» What you have to do: Report how many lines in the records that follow have the word "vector" in them, giving the number and nothing more.

Records shown below:

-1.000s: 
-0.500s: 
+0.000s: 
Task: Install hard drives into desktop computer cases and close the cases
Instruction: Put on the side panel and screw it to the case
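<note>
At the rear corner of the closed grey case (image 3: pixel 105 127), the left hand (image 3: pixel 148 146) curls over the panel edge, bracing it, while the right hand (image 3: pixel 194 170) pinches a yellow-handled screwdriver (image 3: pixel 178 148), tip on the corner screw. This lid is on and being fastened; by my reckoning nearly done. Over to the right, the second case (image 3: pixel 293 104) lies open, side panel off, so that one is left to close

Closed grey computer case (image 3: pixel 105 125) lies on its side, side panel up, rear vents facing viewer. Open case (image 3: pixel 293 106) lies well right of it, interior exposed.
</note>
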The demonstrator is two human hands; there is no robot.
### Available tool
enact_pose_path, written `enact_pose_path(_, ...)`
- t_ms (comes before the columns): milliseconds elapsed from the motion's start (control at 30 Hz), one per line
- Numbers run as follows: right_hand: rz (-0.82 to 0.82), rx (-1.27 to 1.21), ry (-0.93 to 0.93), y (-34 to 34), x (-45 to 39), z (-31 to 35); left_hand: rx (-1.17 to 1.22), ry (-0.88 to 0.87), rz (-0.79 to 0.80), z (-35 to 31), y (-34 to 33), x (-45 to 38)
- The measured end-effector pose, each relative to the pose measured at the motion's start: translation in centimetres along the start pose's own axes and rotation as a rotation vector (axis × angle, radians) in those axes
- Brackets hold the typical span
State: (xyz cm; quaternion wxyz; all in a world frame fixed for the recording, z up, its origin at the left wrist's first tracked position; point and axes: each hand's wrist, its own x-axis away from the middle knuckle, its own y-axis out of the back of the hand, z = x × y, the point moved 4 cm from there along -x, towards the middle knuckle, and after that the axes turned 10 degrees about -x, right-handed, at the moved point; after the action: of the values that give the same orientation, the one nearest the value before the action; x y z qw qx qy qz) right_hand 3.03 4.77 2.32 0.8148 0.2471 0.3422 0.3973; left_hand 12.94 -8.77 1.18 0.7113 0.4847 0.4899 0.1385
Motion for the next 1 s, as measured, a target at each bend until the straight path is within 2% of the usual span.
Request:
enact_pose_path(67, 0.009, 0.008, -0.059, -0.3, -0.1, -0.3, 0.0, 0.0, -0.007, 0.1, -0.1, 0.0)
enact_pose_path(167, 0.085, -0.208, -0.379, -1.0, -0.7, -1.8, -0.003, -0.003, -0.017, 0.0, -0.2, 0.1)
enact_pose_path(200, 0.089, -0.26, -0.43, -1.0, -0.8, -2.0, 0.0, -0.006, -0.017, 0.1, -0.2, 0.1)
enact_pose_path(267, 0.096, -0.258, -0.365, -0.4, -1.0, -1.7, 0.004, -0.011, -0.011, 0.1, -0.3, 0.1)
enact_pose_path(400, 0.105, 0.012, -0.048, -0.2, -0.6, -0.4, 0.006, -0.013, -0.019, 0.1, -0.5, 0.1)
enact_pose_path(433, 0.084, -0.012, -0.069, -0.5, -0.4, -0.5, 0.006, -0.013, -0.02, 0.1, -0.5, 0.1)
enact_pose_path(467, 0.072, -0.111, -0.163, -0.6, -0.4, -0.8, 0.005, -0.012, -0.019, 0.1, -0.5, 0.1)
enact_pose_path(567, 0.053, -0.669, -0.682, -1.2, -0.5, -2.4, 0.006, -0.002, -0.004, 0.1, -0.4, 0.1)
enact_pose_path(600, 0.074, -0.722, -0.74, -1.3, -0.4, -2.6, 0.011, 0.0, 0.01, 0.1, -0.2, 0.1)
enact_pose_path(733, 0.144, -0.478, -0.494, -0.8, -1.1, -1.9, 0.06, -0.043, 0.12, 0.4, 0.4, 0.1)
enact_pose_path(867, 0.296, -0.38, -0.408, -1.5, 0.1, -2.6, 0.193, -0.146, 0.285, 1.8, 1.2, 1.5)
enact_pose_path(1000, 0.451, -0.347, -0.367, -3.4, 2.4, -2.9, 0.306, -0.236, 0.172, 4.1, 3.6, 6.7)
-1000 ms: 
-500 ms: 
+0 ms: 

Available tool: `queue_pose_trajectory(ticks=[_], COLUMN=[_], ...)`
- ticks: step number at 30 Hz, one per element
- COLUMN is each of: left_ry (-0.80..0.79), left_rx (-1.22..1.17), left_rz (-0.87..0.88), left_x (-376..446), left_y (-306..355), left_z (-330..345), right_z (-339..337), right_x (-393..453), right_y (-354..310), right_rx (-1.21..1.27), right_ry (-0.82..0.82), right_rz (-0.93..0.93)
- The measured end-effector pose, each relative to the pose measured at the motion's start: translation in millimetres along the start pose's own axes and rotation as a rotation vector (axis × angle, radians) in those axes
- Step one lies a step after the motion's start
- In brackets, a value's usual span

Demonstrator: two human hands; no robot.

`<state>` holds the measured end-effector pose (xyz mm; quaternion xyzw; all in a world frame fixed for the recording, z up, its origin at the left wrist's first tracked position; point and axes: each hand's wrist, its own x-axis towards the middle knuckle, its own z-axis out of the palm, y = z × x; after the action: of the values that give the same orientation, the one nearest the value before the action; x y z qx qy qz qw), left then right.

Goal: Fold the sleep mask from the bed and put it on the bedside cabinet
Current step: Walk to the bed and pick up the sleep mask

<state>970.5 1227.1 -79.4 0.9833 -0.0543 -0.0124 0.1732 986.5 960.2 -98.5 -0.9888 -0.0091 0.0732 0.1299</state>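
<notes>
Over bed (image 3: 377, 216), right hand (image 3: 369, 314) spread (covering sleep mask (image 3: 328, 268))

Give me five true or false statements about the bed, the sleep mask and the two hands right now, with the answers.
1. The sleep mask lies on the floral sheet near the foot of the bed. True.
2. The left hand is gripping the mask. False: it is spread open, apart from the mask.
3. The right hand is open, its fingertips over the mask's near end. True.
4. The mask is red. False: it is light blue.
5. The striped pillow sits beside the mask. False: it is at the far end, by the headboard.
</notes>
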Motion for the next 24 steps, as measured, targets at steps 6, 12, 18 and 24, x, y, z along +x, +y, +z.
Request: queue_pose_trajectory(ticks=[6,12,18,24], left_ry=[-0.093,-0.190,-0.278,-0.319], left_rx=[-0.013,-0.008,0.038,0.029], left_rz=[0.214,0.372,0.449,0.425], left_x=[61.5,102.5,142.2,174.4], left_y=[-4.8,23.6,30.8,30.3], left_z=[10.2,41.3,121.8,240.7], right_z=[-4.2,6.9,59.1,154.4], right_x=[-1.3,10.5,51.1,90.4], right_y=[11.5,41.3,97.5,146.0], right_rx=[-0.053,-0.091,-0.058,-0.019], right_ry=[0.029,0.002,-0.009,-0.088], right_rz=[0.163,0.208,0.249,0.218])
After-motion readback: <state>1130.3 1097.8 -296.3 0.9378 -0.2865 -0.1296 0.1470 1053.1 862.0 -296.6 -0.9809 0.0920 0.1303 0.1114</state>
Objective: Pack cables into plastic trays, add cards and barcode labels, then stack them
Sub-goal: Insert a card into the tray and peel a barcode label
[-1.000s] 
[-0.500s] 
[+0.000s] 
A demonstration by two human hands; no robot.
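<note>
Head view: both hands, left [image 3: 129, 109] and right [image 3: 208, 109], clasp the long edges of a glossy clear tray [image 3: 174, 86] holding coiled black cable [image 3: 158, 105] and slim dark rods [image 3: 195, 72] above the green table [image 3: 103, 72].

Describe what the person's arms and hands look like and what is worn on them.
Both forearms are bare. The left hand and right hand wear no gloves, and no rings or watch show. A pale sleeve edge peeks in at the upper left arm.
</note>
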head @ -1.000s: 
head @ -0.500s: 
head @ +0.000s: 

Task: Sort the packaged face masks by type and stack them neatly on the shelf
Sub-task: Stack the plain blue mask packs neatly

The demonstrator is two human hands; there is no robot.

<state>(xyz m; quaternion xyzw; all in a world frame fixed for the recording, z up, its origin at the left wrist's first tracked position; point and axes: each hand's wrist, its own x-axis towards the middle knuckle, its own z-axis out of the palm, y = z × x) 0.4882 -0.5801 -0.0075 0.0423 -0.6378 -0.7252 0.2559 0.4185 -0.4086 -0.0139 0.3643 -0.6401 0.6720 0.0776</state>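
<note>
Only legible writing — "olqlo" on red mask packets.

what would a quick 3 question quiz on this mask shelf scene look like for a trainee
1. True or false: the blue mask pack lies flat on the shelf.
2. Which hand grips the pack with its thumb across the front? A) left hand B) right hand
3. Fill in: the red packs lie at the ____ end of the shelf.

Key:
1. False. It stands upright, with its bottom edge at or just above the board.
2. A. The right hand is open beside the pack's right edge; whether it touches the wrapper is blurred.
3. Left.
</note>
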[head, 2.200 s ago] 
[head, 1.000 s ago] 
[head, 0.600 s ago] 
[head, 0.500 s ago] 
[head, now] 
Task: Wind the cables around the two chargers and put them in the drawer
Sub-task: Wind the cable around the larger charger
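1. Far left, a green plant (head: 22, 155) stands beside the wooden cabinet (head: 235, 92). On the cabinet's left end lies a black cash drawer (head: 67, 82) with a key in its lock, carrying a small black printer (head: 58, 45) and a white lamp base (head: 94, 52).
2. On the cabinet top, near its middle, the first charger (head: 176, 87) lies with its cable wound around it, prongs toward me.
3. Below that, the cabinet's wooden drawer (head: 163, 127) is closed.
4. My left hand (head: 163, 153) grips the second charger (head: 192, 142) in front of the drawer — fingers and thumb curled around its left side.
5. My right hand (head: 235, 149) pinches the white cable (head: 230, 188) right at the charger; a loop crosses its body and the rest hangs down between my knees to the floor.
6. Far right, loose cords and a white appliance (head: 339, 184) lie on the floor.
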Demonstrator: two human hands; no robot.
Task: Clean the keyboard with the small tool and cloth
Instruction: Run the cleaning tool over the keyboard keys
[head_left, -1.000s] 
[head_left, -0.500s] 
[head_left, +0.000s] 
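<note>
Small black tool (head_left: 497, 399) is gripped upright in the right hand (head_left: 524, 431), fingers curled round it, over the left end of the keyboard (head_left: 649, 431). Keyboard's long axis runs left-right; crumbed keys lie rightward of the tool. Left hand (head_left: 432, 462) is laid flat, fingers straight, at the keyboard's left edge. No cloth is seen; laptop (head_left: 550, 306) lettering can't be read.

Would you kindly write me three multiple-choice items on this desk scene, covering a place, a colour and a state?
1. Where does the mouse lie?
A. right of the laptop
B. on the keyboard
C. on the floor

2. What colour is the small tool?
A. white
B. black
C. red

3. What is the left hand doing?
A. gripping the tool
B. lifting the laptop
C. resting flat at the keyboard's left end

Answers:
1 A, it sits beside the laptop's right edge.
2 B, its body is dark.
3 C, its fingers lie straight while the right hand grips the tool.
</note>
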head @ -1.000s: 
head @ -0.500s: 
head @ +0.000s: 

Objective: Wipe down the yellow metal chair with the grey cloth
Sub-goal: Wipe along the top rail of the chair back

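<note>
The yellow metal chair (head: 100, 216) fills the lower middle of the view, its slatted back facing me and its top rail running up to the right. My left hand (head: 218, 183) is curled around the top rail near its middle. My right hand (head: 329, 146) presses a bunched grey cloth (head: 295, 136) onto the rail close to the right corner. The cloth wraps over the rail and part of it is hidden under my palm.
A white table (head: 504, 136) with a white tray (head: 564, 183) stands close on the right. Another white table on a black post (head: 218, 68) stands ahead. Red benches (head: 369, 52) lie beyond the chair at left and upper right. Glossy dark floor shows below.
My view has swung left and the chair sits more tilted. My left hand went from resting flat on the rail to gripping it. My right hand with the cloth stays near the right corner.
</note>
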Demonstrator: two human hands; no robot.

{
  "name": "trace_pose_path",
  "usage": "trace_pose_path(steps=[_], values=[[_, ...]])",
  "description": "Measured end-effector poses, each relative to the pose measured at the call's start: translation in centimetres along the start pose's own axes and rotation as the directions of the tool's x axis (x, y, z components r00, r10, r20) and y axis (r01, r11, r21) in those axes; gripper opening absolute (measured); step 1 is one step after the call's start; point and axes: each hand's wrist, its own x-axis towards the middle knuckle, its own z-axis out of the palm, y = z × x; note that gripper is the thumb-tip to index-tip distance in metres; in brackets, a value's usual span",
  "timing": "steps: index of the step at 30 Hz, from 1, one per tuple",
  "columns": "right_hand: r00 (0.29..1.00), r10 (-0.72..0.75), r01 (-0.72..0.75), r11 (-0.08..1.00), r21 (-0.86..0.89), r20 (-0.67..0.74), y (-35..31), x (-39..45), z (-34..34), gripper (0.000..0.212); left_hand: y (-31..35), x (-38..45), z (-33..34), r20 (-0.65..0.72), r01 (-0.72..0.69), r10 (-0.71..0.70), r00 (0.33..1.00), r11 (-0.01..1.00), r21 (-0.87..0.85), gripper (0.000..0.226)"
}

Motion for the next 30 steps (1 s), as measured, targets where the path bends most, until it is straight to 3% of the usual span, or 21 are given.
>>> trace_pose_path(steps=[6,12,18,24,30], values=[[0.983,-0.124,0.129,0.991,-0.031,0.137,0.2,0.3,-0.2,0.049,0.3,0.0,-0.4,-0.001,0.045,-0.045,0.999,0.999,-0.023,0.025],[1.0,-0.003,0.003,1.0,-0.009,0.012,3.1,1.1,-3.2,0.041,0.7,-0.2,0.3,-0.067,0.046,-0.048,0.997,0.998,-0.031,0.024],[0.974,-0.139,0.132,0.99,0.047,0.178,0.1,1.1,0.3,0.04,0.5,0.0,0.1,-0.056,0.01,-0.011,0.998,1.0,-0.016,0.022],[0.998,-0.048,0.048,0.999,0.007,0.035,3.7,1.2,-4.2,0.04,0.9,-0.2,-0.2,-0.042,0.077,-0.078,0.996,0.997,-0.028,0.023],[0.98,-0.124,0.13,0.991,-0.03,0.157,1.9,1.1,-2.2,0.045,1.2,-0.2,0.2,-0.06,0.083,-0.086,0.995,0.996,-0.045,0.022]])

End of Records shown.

» Answer to this exercise: 2